Integrating Meshes and 3D Gaussians for Indoor Scene Reconstruction with SAM Mask Guidance
Jiyeop Kim, Jongwoo Lim
TL;DR
The paper tackles indoor scene reconstruction by marrying room-layout meshes with 3D Gaussians for objects, addressing joint-training ambiguity via Segment Anything Model (SAM) masks to assign each instance to a single primitive. It introduces a SAM-based mask loss and an additional densification stage to stabilize training and improve rendering quality, while enabling easy room-layout editing by decoupling primitives. Evaluations on the Replica dataset show improved instance separation (GIoU/LIoU) and competitive image quality, with demonstrable editing capabilities for room layouts.

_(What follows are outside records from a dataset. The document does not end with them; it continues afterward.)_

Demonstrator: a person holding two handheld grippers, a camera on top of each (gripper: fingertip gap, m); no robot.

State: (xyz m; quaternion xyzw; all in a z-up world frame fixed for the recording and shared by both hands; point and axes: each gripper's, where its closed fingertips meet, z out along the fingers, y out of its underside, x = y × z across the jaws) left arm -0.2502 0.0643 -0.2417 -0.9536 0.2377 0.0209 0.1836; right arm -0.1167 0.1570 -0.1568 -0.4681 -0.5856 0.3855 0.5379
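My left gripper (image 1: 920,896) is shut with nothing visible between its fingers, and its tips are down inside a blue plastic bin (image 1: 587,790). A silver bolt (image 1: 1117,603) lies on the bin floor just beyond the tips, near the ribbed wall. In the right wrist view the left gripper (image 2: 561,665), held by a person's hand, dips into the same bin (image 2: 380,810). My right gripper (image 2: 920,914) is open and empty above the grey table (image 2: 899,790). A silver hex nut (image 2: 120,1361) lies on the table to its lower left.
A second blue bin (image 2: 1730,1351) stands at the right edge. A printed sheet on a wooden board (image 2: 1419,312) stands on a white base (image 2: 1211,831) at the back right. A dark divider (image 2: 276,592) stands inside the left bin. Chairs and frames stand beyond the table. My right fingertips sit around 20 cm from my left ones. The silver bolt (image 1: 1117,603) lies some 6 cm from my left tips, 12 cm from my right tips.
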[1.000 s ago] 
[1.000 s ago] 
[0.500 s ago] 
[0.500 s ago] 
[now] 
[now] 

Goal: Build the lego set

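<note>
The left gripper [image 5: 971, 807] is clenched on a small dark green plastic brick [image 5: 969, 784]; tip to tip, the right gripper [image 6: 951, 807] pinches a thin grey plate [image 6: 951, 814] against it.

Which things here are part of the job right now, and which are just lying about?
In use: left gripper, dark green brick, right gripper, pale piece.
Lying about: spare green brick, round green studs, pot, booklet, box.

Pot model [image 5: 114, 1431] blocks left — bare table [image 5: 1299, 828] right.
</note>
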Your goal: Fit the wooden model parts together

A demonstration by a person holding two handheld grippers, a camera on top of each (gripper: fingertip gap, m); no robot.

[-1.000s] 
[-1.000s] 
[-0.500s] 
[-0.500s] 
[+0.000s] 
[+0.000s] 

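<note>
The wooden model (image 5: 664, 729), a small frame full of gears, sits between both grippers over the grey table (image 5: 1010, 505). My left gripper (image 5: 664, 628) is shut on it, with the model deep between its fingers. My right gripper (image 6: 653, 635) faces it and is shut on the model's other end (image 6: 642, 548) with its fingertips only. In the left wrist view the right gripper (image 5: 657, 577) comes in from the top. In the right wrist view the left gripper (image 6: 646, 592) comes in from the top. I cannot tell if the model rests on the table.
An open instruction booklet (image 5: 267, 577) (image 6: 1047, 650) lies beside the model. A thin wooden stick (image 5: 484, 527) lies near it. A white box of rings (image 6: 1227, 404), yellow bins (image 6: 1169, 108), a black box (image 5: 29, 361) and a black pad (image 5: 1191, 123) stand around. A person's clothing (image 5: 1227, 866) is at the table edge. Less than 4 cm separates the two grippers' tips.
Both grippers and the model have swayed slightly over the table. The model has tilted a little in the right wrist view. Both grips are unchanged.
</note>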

By combining explicit meshes for layout with fast Gaussians for objects, the approach offers a flexible, editable, and efficient framework for indoor scene reconstruction and potential extensions to larger or outdoor scenes.
Abstract
We present a novel approach for 3D indoor scene reconstruction that combines 3D Gaussian Splatting (3DGS) with mesh representations. We use meshes for the room layout of the indoor scene, such as walls, ceilings, and floors, while employing 3D Gaussians for other objects. This hybrid approach leverages the strengths of both representations, offering enhanced flexibility and ease of editing. However, joint training of meshes and 3D Gaussians is challenging because it is not clear which primitive should affect which part of the rendered image. Objects close to the room layout often struggle during training, particularly when the room layout is textureless, which can lead to incorrect optimizations and unnecessary 3D Gaussians. To overcome these challenges, we employ Segment Anything Model (SAM) to guide the selection of primitives. The SAM mask loss enforces each instance to be represented by either Gaussians or meshes, ensuring clear separation and stable training. Furthermore, we introduce an additional densification stage without resetting the opacity after the standard densification. This stage mitigates the degradation of image quality caused by a limited number of 3D Gaussians after the standard densification.